It would seem to me that you have just entered the world of business.


----------



## Lonsdale73 (2 Jun 2017)

powertools":2rwpcs5h said:


> It would seem to me that you have just entered the world of business.



If only.....

Sadly, been doing it a long, long time and it never gets any better. People are people wherever you go and whatever you do.


----------



## dynax (2 Jun 2017)

Reminds me of a time when i was doing a job for someone, it got to a point where i really couldn't be bothered about doing it as wasted so much time trying to get them to make up their minds with what they wanted, anyway i started talking to their parrot, and in the end the parrot made all their decisions, even got a bonus as it was just what they wanted :?


----------



## RobinBHM (2 Jun 2017)

I get people that deliberately using me as a design service to provide them a drawing of an orangery which they then give to their builder to copy.

Or I get people who want a design, which they put into planning so they can sel, their house with planning permission for an orangery. These sometimes have an estate agents board out when you go round......

Or, I do a site visit, a design drawing, a quote email it off and never get even a reply. Slightly annoying when its probably cost the best part of £200

The worst thing is customers thst choose a small company with the knowledge that their contracts, terms and conditions and credit control are likely to be less robust than a large national company. That way they can aim to get away without paying for part of the job. 

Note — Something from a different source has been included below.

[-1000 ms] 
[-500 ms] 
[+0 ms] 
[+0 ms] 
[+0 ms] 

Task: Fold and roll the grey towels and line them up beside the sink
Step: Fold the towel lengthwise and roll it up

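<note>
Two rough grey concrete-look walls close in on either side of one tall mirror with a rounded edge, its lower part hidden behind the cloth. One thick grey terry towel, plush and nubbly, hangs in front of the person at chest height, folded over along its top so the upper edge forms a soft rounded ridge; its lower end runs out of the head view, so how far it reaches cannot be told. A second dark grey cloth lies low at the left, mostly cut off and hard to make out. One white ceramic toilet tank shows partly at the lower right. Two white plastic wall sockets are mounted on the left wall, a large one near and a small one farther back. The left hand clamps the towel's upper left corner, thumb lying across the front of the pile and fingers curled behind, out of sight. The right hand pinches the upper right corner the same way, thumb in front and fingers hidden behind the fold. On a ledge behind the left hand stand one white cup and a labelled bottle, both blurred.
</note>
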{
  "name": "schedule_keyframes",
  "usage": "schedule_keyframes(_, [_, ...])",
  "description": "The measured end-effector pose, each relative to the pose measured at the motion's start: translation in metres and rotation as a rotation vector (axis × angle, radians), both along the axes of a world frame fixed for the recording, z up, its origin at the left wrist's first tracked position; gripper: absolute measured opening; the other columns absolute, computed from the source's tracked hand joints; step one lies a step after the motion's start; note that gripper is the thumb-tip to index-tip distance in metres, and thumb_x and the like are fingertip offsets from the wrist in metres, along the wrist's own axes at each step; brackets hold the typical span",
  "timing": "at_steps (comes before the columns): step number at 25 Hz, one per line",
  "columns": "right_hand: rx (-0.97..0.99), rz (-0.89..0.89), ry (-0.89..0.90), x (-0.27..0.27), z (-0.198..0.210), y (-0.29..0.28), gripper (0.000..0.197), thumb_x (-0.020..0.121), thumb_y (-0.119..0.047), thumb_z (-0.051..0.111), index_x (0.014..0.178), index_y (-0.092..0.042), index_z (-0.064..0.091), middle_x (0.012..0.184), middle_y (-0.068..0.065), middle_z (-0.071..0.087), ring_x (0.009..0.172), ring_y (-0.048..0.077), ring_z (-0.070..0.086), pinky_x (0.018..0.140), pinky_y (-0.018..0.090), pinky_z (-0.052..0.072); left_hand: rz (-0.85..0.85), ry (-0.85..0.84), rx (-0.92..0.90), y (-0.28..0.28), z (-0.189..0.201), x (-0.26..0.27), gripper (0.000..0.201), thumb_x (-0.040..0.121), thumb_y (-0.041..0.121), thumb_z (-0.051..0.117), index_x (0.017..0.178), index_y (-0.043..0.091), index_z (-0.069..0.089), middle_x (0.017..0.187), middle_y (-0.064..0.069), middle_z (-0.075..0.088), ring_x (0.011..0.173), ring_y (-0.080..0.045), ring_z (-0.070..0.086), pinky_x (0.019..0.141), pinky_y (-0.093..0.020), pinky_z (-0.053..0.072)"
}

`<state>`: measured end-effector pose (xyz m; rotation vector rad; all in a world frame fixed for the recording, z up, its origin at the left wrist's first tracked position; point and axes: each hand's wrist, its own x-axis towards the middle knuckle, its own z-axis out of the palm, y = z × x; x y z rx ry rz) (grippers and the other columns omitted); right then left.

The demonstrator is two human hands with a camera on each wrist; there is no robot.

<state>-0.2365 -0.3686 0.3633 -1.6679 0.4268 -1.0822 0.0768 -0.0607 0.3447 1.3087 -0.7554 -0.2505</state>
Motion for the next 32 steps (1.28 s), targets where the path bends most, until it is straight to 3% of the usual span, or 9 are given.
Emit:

I now research potential customers as much as I can. For intance a local enquiry was for a huge orangery 12m x 6m. On searching the web I discovered he ran a big development company that had left a string of unpaid contractors. Subsequently I heard from a tiler that had worked on his house, yup he did loads of extras, didnt get paid. In fact the customers tore up the extras invoice in front of the tiler.


----------



## Lonsdale73 (2 Jun 2017)

RobinBHM":3p3k3sxw said:


> I get people that deliberately using me as a design service to provide them a drawing of an orangery which they then give to their builder to copy.
> 
> Or I get people who want a design, which they put into planning so they can sel, their house with planning permission for an orangery. These sometimes have an estate agents board out when you go round......
> 
> ...



I spent many years working in print and we had one customer who would regularly request 'a proof for approval'. It was a horrendous job to set up with loads of waste to produce just the one copy. Oddly enough, it would never ever get approval and a month or two later it would come back in 'with amendment' for another proof. It was never an amendment, it was always a completely redesigned job. This went on for three years or so till someone finally listened to me and investigation revealed our 'client' was offering these as limited edition print runs so the proof was actually the order which he was getting for free and then selling on for a ridiculous amount! Not sure if that qualifies as entrepreneurial acumen or plain sneaky barsteward - I know which way I'd vote on that.


----------



## tomatwark (2 Jun 2017)

My policy is no deposit no job.

Also with kitchens no interim payment after manufacture no install.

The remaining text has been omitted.